The Indian Removal Act of 1830

The Indian Removal Act of 1830

Western Land Assigned to Indian Tribes for Relocation

Western Land Assigned to Indian Tribes for Relocation

The Indian Removal Act of 1830 was approved and enforced by President Andrew Jackson. This act enabled the forced removal of Native American Tribes from their already claimed lands to land west of the Mississippi River. The reason for this forced removal was to make westward expansion for Americans easier. Those who believed in Manifest Destiny felt that Native Americans were stopping them from moving westward. In the years leading up to the approval of the Indian Removal Act, Andrew Jackson was a main advocate for the cause. He successfully negotiated nine out of the eleven main treaties that forced relocation. 

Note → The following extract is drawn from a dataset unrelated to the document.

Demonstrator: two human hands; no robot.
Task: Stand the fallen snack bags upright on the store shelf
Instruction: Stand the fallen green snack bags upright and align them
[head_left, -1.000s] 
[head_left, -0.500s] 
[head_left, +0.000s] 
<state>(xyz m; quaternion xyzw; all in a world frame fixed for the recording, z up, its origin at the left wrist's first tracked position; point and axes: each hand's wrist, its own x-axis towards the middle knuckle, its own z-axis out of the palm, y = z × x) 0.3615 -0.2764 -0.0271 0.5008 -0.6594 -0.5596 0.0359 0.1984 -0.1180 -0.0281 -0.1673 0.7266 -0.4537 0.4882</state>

Whe drafting the act, Jackson included incentives for the Indians to make relocation seem more appeasing. Financial compensation and protection by the federal government were promised. 

Once the act was in place, Jackson would do whatever it took to move tribes into their newly assigned land. Some tribes resisted, but many realized that they were no match for the government.

The Cherokees were among the tribes that initially resisted. One Cherokee Chief signed the Treaty of New Echota, but the majority of the tribe did not agree to removal. They resisted, but were then forced by troops to travel to their newly assigned land. The path that they traveled became the infamous Trail of Tears. An estimated 1/4 of the Cherokee died while traveling the Trail of Tears.

By the 1840s, only one tribe was still resisting: The Seminoles.